■ TASK ITEM: Set the material down again exactly, line by line, skipping each picture.

■ SUPPLIED INFORMATION:
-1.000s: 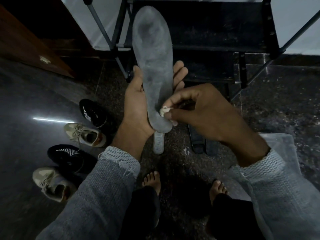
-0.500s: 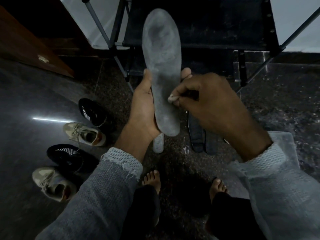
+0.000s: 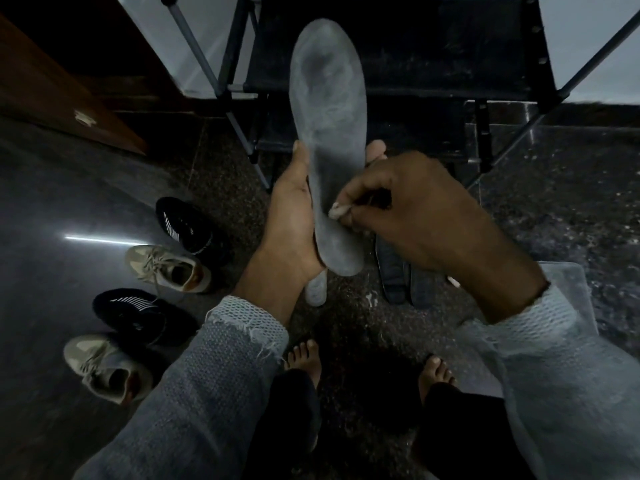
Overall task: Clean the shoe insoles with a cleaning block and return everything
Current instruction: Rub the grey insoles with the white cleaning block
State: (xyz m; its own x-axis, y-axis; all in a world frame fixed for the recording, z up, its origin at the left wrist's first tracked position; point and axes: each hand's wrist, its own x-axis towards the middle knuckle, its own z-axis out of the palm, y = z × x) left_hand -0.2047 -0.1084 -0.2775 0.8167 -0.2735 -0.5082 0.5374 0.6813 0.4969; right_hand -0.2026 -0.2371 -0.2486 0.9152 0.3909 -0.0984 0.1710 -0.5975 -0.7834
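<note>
The grey insole point(image 3: 329, 133) stands near the centre of the frame, its long axis running from the heel at lower centre up to the toe at top centre, leaning slightly left at the top. The left hand point(image 3: 294, 223) wraps it from behind along the lower half, thumb on the left edge and fingertips showing past the right edge. The right hand point(image 3: 408, 209) comes in from the right, its grip pinching a small pale cleaning block point(image 3: 337, 210) against the lower face; likely strokes run along that long axis.
</note>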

■ YOUR RESPONSE:
-1.000s: 
-0.500s: 
+0.000s: 
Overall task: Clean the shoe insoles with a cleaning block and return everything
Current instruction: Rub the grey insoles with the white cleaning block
State: (xyz m; its own x-axis, y-axis; all in a world frame fixed for the recording, z up, its origin at the left wrist's first tracked position; point and axes: each hand's wrist, its own x-axis towards the middle knuckle, its own z-axis out of the palm, y = z × x) left_hand -0.2047 -0.1084 -0.2775 0.8167 -0.2735 -0.5082 0.5374 0.6813 0.4969; right_hand -0.2026 -0.2371 -0.2486 0.9152 0.3909 -0.0984 0.1710 -0.5975 -0.7834
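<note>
The grey insole point(image 3: 329, 133) stands near the centre of the frame, its long axis running from the heel at lower centre up to the toe at top centre, leaning slightly left at the top. The left hand point(image 3: 294, 223) wraps it from behind along the lower half, thumb on the left edge and fingertips showing past the right edge. The right hand point(image 3: 408, 209) comes in from the right, its grip pinching a small pale cleaning block point(image 3: 337, 210) against the lower face; likely strokes run along that long axis.
</note>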

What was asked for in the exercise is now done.